Diiciotto ore di lavoro al giorno, nessuno stipendio, una telecamera puntata addosso anche mentre dormiva su un divano sdrucito, nella cucina di un bar che era diventato la sua prigione.
È l’incubo vissuto da una donna in un piccolo centro della provincia di Chieti, dove i carabinieri del Nucleo Ispettorato del Lavoro hanno scoperto una realtà che somiglia più a un girone infernale che a un posto di lavoro.
Secondo quanto riporta Il Centro, la Procura distrettuale dell’Aquila ha accusato la titolare del locale, una 43enne, di riduzione e mantenimento in schiavitù. Dietro la facciata di un normale impiego, si nascondeva una condizione di sfruttamento estremo, alimentata dalla fragilità psicologica della vittima.

Le immagini registrate dalla telecamera raccontano tutto: la donna che serve ai tavoli senza sosta, che mangia in fretta un pasto freddo, che si cambia abiti sotto l’occhio elettronico, che prova a chiudere gli occhi per qualche ora di sonno sul divano.

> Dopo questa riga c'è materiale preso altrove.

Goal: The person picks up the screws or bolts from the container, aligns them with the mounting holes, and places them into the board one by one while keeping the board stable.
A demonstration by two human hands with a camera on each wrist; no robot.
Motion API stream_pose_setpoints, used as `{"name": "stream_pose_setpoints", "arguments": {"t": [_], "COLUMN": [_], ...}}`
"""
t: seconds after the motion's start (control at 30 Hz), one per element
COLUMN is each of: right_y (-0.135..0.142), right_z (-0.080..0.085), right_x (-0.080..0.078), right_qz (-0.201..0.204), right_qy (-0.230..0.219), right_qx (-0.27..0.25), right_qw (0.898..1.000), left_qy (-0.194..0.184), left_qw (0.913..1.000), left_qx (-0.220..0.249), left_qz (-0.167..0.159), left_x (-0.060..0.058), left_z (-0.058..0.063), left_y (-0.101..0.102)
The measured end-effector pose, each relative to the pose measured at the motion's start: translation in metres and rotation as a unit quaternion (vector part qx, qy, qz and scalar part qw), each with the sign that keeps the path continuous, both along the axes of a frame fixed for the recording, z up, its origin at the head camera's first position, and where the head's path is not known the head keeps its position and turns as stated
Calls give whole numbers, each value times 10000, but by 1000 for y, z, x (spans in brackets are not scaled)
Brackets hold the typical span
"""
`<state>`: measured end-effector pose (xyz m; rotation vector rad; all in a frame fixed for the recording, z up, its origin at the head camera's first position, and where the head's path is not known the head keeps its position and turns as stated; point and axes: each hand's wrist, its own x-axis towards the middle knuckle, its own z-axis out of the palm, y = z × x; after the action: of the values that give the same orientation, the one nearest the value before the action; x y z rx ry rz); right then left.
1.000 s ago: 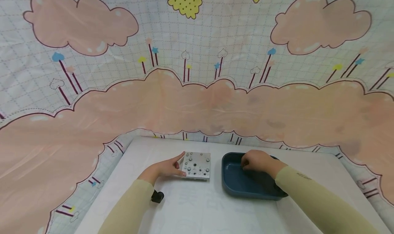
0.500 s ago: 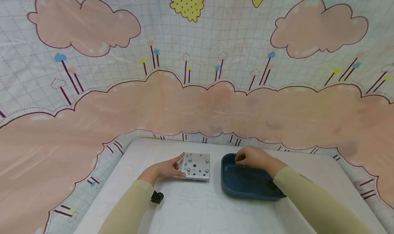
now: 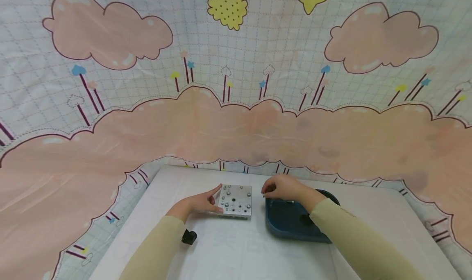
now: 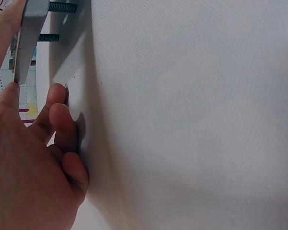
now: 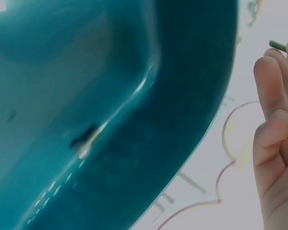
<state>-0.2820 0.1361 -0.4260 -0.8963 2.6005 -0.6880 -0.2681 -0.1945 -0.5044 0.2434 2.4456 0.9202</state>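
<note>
A square silver metal plate (image 3: pixel 240 193), dotted with several screw heads and holes, lies on the white table. My left hand (image 3: pixel 199 202) holds it by the left edge, index finger at the far corner and thumb at the near one. Threaded screw ends (image 4: pixel 62 7) stick out of its underside in the left wrist view. Between thumb and fingertip my right hand (image 3: pixel 284 188) pinches a small screw (image 5: pixel 277 45), its threaded end showing. That hand is over the far left rim of the dark blue tray (image 3: pixel 295 235), right of the plate.
Inside the tray, a small dark piece (image 5: pixel 84 141) lies by the wall in the right wrist view. A small black object (image 3: pixel 189 237) is at the left wrist. Behind the table (image 3: pixel 221 255) hangs a cloud-patterned cloth (image 3: pixel 258 132).
My right hand has come up from inside the tray and moved left toward the plate, the screw now showing at its fingertips. The left hand keeps its hold on the plate.
</note>
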Motion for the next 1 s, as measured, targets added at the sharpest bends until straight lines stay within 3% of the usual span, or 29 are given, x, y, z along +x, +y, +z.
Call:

Ogni gesto, ogni respiro, controllato, registrato, violato.Un incubo silenzioso, durato mesi, in un bar che per lei era diventato un confine invalicabile.
Oggi, quell’inferno è stato finalmente scoperto. Ma resta la ferita di una storia che mostra quanto lo sfruttamento possa ancora insinuarsi, nascosto, nel cuore delle nostre comunità.
Le indagini, ancora in corso, dovranno ora chiarire ogni dettaglio di una vicenda che ha sconvolto il paese e riacceso il dibattito sulla tutela dei lavoratori più vulnerabili.